Eppure la gente oggi parla ancora di tali uscite a Kings Canyon come uscite "selvagge"; e "non congestionata" può riferirsi a una superstrada affollata nel mezzo di Los Angeles fintanto che le auto si muovono lungo in modo tempestivo. Apparentemente – come nel caso dell'istantanea di cui sopra della Wilderness Society – attraverso le generazioni lo stesso costrutto ambientale può riferirsi al peggioramento delle condizioni ambientali.

Rowing to Latitude. Per diversi decenni, Fredston (2001) ha remato più di ventimila chilometri di alcune delle coste più selvagge delle acque artiche. Durante una delle sue ultime spedizioni, lei e suo marito stavano remando lungo parti della Norvegia. Lei descrive parte della bellezza della terra. Ma poi aggiunge:

Eppure, anche le innegabilmente belle porzioni della costa norvegese che invogliavano i visitatori da parti dell'Europa più congestionate e congestionate sembravano sterili per noi … Questa esperienza ci ha spaventato fino al midollo. Ci ha fatto capire che, come la pecora perennemente al pascolo [in Norvegia], secoli di abitazioni umane hanno rosicchiato non solo la terra, ma la nostra percezione di ciò che costituisce la natura. Quando non perdiamo ciò che è assente perché non lo abbiamo mai saputo, avremo perso la linea di base per riconoscere ciò che è veramente selvaggio. (p 217)

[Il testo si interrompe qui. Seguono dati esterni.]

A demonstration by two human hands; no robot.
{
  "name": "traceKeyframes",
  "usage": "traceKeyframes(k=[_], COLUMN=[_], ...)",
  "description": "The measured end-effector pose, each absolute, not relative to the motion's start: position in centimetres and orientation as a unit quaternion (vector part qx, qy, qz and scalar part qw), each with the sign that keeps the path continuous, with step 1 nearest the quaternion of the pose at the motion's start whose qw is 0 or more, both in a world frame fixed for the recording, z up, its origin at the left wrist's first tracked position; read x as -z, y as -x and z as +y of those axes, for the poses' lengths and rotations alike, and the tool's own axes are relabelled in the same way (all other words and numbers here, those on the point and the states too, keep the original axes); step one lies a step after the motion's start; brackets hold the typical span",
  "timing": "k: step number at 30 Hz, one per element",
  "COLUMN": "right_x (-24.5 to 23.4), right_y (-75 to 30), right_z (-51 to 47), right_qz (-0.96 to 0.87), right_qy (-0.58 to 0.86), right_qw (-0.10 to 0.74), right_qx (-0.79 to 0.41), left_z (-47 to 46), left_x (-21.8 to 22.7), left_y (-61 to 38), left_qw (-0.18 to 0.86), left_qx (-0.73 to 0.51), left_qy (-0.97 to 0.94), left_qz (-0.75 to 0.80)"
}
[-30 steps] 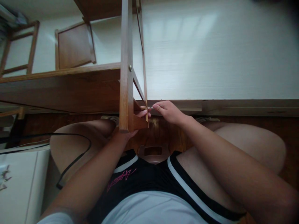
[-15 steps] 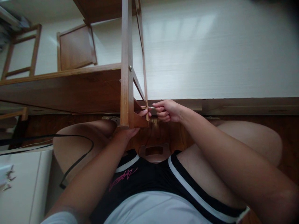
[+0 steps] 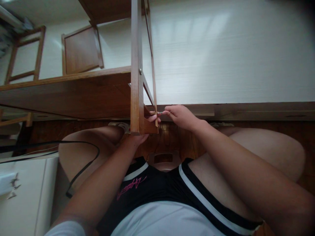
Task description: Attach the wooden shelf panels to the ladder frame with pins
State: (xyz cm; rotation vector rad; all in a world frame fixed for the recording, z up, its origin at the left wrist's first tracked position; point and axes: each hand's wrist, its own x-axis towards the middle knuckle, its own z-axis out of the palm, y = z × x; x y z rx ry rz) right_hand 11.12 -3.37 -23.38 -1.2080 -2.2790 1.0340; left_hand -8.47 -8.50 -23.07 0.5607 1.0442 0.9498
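A brown wooden shelf frame (image 3: 136, 98) stands in front of me, with a bolt head (image 3: 140, 71) in its near post. Around the foot of the frame goes my left hand (image 3: 142, 139), its fingertips showing at the far rail while the rest is behind wood. My right hand (image 3: 180, 115) is closed in a pinch on a thin metal rod (image 3: 160, 113), just right of the rail. The rod points left at the rail, close to the left fingertips. Its far end is hidden, so its exact kind is unclear.
A wide shelf board (image 3: 98, 95) runs off to the left. Wooden chairs or frames (image 3: 82, 50) stand by the white wall (image 3: 221, 55). A white cabinet top (image 3: 22, 196) with small metal pieces and a black strap (image 3: 83, 170) lie at left. A stool (image 3: 163, 157) is below me.
My right hand has turned, its back now more upward, still pinching the rod. My left hand keeps its place on the frame. The whole view has shifted slightly.
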Motion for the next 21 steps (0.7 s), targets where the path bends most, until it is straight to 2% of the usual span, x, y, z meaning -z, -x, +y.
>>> traceKeyframes(k=[2, 4, 7, 9, 11, 15, 21], right_x=[23.6, 23.5, 23.1, 22.7, 22.4, 22.2, 22.0], right_y=[-11.0, -10.6, -9.9, -9.8, -9.8, -10.0, -9.9], right_z=[-3.6, -3.8, -3.9, -3.7, -3.3, -2.5, -2.9], right_qz=[-0.810, -0.773, -0.594, -0.432, -0.305, -0.220, -0.301], right_qy=[0.430, 0.435, 0.440, 0.417, 0.379, 0.356, 0.412], right_qw=[0.198, 0.222, 0.202, 0.138, 0.079, 0.044, 0.074], right_qx=[-0.345, -0.406, -0.642, -0.788, -0.870, -0.907, -0.857], left_z=[-8.5, -8.5, -8.5, -8.4, -8.4, -8.4, -8.5], left_x=[23.0, 23.1, 23.2, 23.2, 23.2, 23.3, 23.8], left_y=[8.4, 8.4, 8.4, 8.5, 8.5, 8.5, 8.7], left_qw=[0.726, 0.729, 0.729, 0.728, 0.725, 0.722, 0.722], left_qx=[-0.430, -0.426, -0.422, -0.422, -0.424, -0.426, -0.425], left_qy=[-0.251, -0.248, -0.245, -0.248, -0.253, -0.255, -0.257], left_qz=[0.474, 0.475, 0.479, 0.480, 0.480, 0.482, 0.482])
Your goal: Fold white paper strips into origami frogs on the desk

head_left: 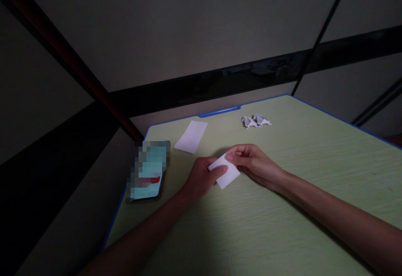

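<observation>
Left hand (202,176) grasping small white paper (230,174), thumb on top; right hand (249,158) pinching its far corner. Paper's between them, over the green table (329,154); touching it or not, can't tell from here. Beyond: loose white sheet (191,137), two folded paper figures (260,119) further right. Lit phone (152,167) off left.

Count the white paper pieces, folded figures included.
4: a piece held by the left hand and right hand; a flat sheet right of the phone; a folded figure and another beside it, far back on the table. More may hide beneath the hands.
</observation>
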Available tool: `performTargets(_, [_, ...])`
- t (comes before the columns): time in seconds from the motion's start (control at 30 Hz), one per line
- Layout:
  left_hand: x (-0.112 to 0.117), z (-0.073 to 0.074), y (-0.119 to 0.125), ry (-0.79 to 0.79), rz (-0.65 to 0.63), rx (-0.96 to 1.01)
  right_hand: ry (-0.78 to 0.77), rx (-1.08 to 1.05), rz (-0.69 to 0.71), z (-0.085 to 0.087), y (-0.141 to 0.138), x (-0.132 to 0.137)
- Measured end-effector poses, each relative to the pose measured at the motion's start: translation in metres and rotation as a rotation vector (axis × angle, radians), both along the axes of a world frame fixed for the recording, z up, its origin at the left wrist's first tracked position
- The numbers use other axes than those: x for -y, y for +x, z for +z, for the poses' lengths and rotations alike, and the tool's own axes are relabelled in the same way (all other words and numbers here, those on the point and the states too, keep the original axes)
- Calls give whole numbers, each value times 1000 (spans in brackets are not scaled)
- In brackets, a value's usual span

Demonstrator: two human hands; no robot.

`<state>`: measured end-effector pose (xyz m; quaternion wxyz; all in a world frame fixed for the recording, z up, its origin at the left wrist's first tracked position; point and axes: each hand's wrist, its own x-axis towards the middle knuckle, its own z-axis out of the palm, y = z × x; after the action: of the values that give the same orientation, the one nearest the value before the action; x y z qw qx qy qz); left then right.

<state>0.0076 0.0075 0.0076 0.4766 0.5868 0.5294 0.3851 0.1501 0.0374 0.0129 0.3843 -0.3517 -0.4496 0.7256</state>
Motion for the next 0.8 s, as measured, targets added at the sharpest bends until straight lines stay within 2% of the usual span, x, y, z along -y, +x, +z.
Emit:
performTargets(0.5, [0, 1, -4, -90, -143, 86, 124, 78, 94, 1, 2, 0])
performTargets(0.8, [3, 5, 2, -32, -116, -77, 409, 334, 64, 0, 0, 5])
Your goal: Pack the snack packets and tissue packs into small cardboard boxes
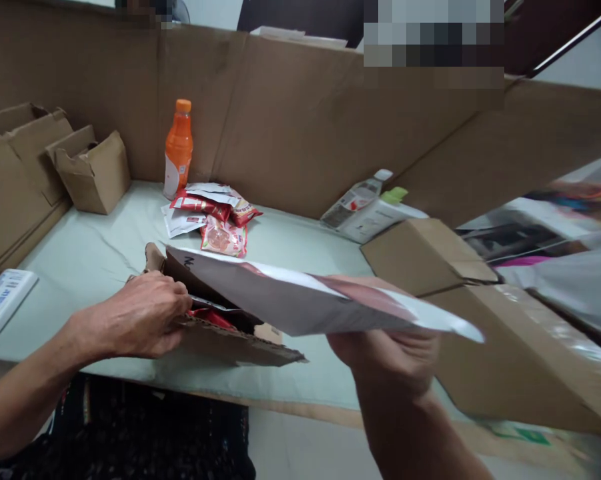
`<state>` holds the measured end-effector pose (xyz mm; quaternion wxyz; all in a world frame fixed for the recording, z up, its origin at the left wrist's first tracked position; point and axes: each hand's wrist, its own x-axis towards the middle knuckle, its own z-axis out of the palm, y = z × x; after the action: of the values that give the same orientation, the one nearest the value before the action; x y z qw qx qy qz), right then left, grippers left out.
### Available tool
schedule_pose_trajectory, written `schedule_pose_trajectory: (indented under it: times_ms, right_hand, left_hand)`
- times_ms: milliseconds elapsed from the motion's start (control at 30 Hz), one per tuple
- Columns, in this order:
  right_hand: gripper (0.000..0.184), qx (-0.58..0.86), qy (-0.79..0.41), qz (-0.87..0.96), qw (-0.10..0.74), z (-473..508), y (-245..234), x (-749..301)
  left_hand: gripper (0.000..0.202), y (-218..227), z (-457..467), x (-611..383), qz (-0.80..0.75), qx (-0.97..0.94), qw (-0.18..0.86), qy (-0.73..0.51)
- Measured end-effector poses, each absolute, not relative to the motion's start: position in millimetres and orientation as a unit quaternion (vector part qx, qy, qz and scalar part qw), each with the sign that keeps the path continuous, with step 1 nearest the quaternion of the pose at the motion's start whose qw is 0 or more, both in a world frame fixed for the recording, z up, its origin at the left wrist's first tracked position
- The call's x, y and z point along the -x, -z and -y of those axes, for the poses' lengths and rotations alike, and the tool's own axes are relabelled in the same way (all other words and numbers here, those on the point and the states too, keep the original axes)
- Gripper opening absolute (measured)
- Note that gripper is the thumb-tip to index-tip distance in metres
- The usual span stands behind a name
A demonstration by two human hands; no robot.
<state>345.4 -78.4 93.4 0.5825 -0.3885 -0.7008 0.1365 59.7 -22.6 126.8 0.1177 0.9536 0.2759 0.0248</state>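
Note:
My left hand [143, 313] is closed on the near edge of a small open cardboard box [240, 343] lying on the pale green table [90, 253]. Red packets show inside the box. My right hand [395, 357] holds a white sheet of paper [300, 300] with a red mark on it, flat above the box. The sheet hides most of the box's opening and my right fingers.
A pile of red and white snack packets [215, 217] lies behind the box, with an orange drink bottle [179, 150] upright beyond it. Folded cardboard boxes [93, 170] stand at left, a larger carton [505, 333] at right. A cardboard wall backs the table. A white device [0, 300] lies far left.

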Motion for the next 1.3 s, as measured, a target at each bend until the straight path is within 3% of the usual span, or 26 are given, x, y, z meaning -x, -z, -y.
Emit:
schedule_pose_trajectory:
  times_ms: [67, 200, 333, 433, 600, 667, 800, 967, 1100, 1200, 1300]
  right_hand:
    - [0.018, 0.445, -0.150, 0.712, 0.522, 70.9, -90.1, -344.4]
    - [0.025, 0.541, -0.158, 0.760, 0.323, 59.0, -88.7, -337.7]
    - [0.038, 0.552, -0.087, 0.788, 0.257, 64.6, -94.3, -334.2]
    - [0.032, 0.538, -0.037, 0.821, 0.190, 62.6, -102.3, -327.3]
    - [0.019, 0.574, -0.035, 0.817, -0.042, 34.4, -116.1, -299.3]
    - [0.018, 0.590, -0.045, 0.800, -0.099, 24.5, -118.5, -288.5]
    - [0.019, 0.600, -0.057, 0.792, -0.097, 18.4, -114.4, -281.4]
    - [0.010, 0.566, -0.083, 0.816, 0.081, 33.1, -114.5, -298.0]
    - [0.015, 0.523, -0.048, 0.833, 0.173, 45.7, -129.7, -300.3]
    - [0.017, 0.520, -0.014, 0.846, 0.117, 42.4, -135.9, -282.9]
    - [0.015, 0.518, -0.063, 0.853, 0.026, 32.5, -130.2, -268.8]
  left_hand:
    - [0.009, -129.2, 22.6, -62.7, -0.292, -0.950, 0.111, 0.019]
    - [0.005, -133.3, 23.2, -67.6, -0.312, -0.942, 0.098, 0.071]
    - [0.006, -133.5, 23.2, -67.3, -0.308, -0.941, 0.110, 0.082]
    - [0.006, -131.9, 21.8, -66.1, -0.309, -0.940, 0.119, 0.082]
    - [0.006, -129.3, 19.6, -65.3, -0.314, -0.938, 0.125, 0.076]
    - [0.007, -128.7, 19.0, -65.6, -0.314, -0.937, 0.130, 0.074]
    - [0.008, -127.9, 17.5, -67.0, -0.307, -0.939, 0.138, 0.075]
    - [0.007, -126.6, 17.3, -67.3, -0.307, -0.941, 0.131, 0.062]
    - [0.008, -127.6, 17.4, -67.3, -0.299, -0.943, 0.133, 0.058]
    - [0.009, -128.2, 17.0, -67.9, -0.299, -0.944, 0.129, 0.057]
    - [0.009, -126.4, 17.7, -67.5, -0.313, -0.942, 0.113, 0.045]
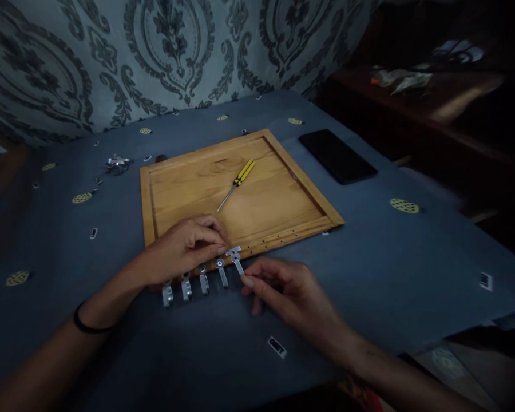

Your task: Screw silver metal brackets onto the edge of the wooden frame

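Observation:
A flat wooden panel (278, 194) with a raised frame lies on the table, small dark holes along its near edge. A shiny metal hook (236, 258) with a T-shaped top plate lies over that edge. My right hand (283, 286) pinches the hook's lower end between thumb and fingers. Resting over the panel's near edge, my left hand (193, 243) is closed, its fingertips at the left end of the hook's plate. Several similar metal hooks (203, 281) line the edge to the left, partly under my left hand. A yellow-and-black screwdriver (244, 171) lies on the panel.
A blue patterned cloth (369, 269) covers the table. A black phone-like slab (337, 155) lies right of the panel. A small heap of metal pieces (118, 164) sits at the back left. Patterned wallpaper (171, 51) rises behind; dark wooden furniture (420, 94) stands at the right.

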`<state>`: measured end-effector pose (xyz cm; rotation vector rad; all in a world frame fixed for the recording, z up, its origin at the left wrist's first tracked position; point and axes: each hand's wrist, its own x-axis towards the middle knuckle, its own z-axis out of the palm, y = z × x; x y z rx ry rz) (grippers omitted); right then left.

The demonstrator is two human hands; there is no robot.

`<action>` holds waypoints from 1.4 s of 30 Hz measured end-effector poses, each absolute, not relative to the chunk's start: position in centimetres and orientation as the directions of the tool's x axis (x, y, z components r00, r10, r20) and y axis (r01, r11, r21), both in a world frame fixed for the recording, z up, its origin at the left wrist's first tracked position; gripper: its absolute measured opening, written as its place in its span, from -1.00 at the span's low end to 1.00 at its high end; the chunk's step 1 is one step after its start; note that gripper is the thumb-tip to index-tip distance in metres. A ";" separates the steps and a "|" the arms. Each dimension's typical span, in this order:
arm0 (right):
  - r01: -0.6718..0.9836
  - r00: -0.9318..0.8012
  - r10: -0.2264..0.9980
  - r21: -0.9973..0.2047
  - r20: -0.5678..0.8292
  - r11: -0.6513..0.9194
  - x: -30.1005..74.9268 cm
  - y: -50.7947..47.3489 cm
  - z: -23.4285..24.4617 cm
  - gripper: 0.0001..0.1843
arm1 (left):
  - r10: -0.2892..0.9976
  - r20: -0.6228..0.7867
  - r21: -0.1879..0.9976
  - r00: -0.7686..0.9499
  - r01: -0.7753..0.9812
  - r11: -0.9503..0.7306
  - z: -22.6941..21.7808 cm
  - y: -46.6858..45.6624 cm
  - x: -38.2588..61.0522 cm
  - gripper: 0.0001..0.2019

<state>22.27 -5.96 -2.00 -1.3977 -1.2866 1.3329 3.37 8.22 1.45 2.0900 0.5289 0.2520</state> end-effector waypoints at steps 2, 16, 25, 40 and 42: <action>0.159 -0.071 0.984 -0.976 -0.161 -0.148 22.3 -6.0 -2.1 -0.74 | 0.470 -0.040 0.842 0.882 0.283 -0.459 1.5 8.2 3.5 -0.77; 0.208 -0.053 0.981 -0.963 -0.189 -0.174 22.3 -5.8 -1.1 -0.79 | 0.567 -0.067 0.879 0.821 0.317 -0.355 1.2 7.8 4.7 -0.82; 0.199 -0.068 0.983 -0.968 -0.170 -0.154 22.3 -5.8 -1.2 -0.78 | 0.554 -0.066 0.826 0.830 0.357 -0.437 1.5 7.8 5.3 -0.77; 0.310 -0.003 0.999 -0.950 0.044 0.042 22.9 -6.7 -1.4 -0.87 | 0.549 -0.056 0.766 0.834 0.388 -0.512 2.1 7.6 5.4 -0.76; 0.404 0.005 0.988 -0.904 0.151 0.136 23.3 -7.0 -1.2 -0.84 | 0.548 -0.055 0.774 0.835 0.383 -0.505 2.0 7.7 5.4 -0.75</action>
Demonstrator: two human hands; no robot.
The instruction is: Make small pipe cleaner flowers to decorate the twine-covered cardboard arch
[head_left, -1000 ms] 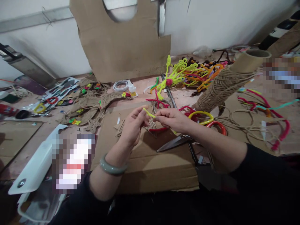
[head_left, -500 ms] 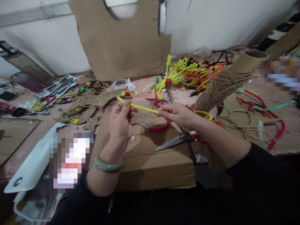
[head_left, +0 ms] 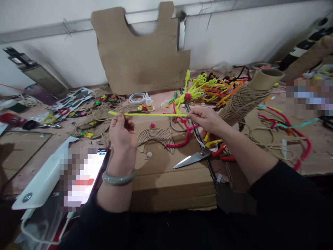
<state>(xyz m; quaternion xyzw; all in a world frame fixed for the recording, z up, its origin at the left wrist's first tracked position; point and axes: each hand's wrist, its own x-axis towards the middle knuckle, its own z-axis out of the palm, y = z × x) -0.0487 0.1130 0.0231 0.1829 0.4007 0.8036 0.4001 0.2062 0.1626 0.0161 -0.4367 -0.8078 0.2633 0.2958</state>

Nei prossimi post parlerò di come possiamo affrontare il problema dell'Amnesia generazionale ambientale. Ma penso che un primo passo è riconoscere che è successo a noi, e sta accadendo ora.

Riferimenti:

Audubon, J. (2008). Museo americano di storia naturale, piccioni viaggiatori. Estratto il 1 ° ottobre 2008 da http://www.amnh.org/exhibitions/expeditions/treasure_fossil/Treasures/Pa….

Fredston, JA (2001). Remare verso la latitudine: viaggi lungo il bordo dell'Artico . New York: North Point Press.

Lewis, M., & Clark, W. (1953). I diari di Lewis e Clark (B. DeVoto, ndr). New York: Houghton Mifflin.

Meloy, E. (1997). Aspettando le sue occasioni. Aurora boreale , 13 (1), 4-6.

Muir, J. (1976). The Wilderness World di John Muir (EW Teale, ndr). Boston, MA: Houghton Mifflin.

Pyle, RM (2002). Eden in un terreno abbandonato: posti speciali, specie e bambini nel quartiere della vita. In PH Kahn, Jr. e SR Kellert (a cura di), Bambini e natura: indagini psicologiche, socioculturali ed evolutive (pagine 305-327). Cambridge, MA: MIT Press.

Il primo numero. (1993). The Wilderness Society , 56 (200), p. 6.